The procedure below requires minimal new code to execute the bulk load:
- Define a bulk load python function and SQL statement
- Request theme data and format for insertion
- Wrap the procedure in a python function and execute
- Verify the themes table was successfully hydrated
Function and Statement
The bulk load function follows patterns established for interacting with the lego database in lego_db.py
from the lego database post. The only additional components are the with conn
context manager and the conn.executemany()
method:
# lego_db.py
def load_table(conn, load_sql, data):
try:
with conn:
conn.executemany(load_sql, data)
print("Table Hydrated")
except sqlite3.Error as e:
raise e
The conn.executemany()
method accepts a SQL insert statement string and a blob of data as arguements. This method can be used to load blobs of data in one call making it a good fit for the bulk load use case. One caveat is that the data passed needs to be a list of tuples. This requirement will be handled after the themes data is requested.
The with conn
context manager wraps the conn.executemany()
call and commits the insert transactions taking place. If any sort of exception is thrown the context manager will roll back the transactions and protect the database.
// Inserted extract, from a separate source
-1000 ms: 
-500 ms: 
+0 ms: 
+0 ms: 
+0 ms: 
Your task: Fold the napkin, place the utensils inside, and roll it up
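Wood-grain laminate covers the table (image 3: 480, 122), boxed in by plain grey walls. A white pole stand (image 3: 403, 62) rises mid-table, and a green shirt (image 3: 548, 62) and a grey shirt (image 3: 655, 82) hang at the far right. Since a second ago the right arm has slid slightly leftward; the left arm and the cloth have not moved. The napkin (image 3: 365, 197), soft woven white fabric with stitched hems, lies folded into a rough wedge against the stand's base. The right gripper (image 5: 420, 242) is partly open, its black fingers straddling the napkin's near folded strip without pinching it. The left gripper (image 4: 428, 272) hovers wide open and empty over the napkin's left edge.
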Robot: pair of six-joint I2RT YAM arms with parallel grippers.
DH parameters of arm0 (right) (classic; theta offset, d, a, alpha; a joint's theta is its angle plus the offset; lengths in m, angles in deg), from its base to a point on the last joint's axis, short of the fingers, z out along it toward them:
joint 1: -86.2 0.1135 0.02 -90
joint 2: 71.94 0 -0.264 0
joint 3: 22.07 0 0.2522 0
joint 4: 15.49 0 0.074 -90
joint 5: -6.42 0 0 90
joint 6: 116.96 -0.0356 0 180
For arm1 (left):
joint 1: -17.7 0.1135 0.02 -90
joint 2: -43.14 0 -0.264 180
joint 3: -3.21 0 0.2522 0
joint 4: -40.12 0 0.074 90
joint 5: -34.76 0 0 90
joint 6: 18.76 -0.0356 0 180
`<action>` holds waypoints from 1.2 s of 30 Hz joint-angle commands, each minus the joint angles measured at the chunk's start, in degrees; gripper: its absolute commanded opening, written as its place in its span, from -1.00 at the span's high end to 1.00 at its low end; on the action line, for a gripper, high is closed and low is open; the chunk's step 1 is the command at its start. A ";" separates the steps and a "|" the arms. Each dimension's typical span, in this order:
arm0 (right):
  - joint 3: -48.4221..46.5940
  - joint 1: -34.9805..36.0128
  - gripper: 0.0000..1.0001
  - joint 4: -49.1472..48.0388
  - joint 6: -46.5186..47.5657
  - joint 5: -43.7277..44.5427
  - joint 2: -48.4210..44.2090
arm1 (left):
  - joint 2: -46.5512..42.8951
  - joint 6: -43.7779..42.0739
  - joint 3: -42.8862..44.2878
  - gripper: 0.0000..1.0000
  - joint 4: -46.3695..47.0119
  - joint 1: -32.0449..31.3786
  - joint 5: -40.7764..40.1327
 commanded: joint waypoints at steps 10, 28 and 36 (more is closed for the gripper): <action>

More information on the context manager can be found in the context manager documentation
The SQL statement used to execute the bulk load is deceptively simple:
load_sql = """
INSERT INTO themes VALUES(?, ?)
"""
Loading data into a the themes table is triggered by the INSERT INTO themes
statement. The key piece is the VALUES
statement. The ?, ?
expression is SQL placeholder syntax that will insert a tuple of theme_id
and theme_name
into the themes table. The placeholder syntax is an important tool for loading data and enforcing security. Additional details can be found in the placeholder documentation.
Request and Format
Now that there is a method for loading the themes table we can switch gears and work on requesting the 458 unique lego theme records. Fortunately we dervied an approach for aqcuiring the data in the counting lego bricks post. Assuming the directory structure is correct, we can simply import the get_themes()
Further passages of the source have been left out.